• _DIRECTIONS_: All of the listing should be output exactly, apart from the pictures.

• _DATA BELOW_:
____
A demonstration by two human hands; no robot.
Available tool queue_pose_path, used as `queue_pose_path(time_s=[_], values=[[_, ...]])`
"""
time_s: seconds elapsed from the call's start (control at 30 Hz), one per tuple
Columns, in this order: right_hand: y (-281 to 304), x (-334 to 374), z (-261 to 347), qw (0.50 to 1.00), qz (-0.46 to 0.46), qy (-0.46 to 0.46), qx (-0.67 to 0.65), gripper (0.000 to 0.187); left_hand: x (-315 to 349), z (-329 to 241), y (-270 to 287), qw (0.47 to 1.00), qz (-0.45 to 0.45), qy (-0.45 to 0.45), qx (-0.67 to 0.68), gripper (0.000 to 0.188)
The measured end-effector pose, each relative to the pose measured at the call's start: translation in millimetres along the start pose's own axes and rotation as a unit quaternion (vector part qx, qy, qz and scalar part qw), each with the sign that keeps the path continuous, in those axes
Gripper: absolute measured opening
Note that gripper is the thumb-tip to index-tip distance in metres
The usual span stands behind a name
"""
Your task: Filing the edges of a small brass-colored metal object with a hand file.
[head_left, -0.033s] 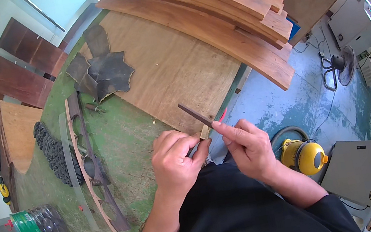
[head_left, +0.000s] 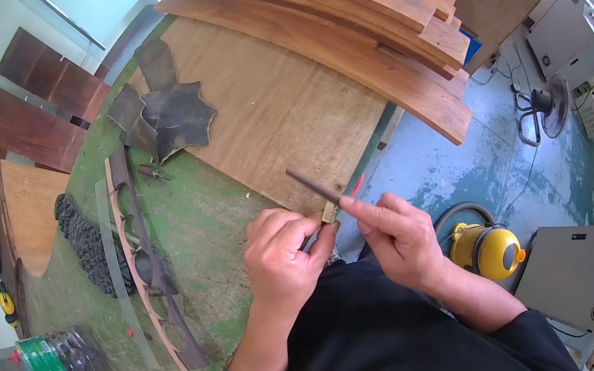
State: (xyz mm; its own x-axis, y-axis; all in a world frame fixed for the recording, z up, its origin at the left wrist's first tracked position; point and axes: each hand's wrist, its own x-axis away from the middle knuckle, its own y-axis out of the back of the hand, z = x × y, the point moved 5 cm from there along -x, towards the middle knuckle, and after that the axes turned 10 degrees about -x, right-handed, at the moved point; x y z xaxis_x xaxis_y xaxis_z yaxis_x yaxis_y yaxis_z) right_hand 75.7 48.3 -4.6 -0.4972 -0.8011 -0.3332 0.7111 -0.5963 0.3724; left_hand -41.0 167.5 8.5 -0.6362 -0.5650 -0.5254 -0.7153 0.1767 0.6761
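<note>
Both my hands meet in front of my dark shirt at the near edge of the workbench. A small pale yellowish block (head_left: 329, 212) is pinched between the thumb and curled fingers of my left hand (head_left: 278, 256). My right hand (head_left: 399, 235) grips a slim dark bar (head_left: 306, 183) that looks like a file, its index finger stretched along it. The bar crosses the block's upper end and points away to the left. Something red (head_left: 358, 182) shows just beyond my right index finger; I cannot tell whether it joins the bar.
A plywood board (head_left: 268, 111) and dark leather-like scraps (head_left: 170, 120) lie on the green bench (head_left: 197, 203). Leftward are scalloped wooden strips (head_left: 147, 291), a clear ruler (head_left: 115, 257) and a plastic bottle (head_left: 63, 366). Stacked planks (head_left: 333, 28) overhang the far right. A yellow vacuum (head_left: 487, 251) stands on the floor.
The dark bar has tilted very slightly, its far tip a little lower. Slightly more of the red thing shows. Both hands hold almost the same places.
</note>
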Motion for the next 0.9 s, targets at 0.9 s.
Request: queue_pose_path(time_s=[0.9], values=[[13, -14, 3, 0.999, 0.040, -0.026, 0.017, 0.034, 3, 4, -4, 1.000, 0.002, 0.010, 0.004, 0.022]])
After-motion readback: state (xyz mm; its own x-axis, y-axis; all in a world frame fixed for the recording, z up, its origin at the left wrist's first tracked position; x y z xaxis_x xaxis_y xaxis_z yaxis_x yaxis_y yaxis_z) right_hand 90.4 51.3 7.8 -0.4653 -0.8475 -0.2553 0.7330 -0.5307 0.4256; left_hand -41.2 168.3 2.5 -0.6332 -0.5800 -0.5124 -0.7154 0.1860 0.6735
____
• _FINAL ANSWER_:
A demonstration by two human hands; no robot.
Available tool queue_pose_path, used as `queue_pose_path(time_s=[_], values=[[_, ...]])`
"""
time_s: seconds elapsed from the call's start (control at 30 Hz), one per tuple
Columns, in this order: right_hand: y (-281 to 304), x (-334 to 374), z (-261 to 347), qw (0.50 to 1.00), qz (-0.46 to 0.46), qy (-0.46 to 0.46), qx (-0.67 to 0.65), gripper (0.000 to 0.187); left_hand: x (-315 to 349), z (-329 to 241), y (-270 to 287), qw (0.47 to 1.00), qz (-0.45 to 0.45), qy (-0.45 to 0.45), qx (-0.67 to 0.68), gripper (0.000 to 0.188)
The measured end-effector pose, each relative to the pose measured at the call's start: translation in millimetres along the start pose's own axes and rotation as a unit quaternion (vector part qx, qy, qz and scalar part qw), each with the sign that keeps the path continuous, in those axes
Gripper: absolute measured opening
Note that gripper is the thumb-tip to index-tip distance in metres
The usual span stands behind a name
"""
Your task: Filing the edges of a small brass-colored metal object with a hand file.
[head_left, -0.033s] 
[head_left, +0.000s] 
State: (xyz mm; its own x-axis, y-axis; all in a world frame fixed for the recording, z up, its origin at the left wrist's first tracked position; point and axes: each hand's wrist, its own x-axis away from the middle knuckle, its own y-axis out of the back of the hand, z = x × y, the point moved 5 cm from there along -x, towards the middle knuckle, and after that the axes turned 10 degrees about -x, right-handed, at the moved point; x y z xaxis_x xaxis_y xaxis_z yaxis_x yaxis_y yaxis_z) right_hand 75.7 48.3 -4.6 -0.4972 -0.8011 -0.3332 0.7111 -0.5963 0.3724; left_hand -41.0 167.5 8.5 -0.6362 -0.5650 -0.5254 -0.7153 0.1767 0.6761
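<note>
Both my hands meet in front of my dark shirt at the near edge of the workbench. A small pale yellowish block (head_left: 329, 212) is pinched between the thumb and curled fingers of my left hand (head_left: 278, 256). My right hand (head_left: 399, 235) grips a slim dark bar (head_left: 306, 183) that looks like a file, its index finger stretched along it. The bar crosses the block's upper end and points away to the left. Something red (head_left: 358, 182) shows just beyond my right index finger; I cannot tell whether it joins the bar.
A plywood board (head_left: 268, 111) and dark leather-like scraps (head_left: 170, 120) lie on the green bench (head_left: 197, 203). Leftward are scalloped wooden strips (head_left: 147, 291), a clear ruler (head_left: 115, 257) and a plastic bottle (head_left: 63, 366). Stacked planks (head_left: 333, 28) overhang the far right. A yellow vacuum (head_left: 487, 251) stands on the floor.
The dark bar has tilted very slightly, its far tip a little lower. Slightly more of the red thing shows. Both hands hold almost the same places.
</note>
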Motion for the next 0.9 s, targets at 0.9 s.
Request: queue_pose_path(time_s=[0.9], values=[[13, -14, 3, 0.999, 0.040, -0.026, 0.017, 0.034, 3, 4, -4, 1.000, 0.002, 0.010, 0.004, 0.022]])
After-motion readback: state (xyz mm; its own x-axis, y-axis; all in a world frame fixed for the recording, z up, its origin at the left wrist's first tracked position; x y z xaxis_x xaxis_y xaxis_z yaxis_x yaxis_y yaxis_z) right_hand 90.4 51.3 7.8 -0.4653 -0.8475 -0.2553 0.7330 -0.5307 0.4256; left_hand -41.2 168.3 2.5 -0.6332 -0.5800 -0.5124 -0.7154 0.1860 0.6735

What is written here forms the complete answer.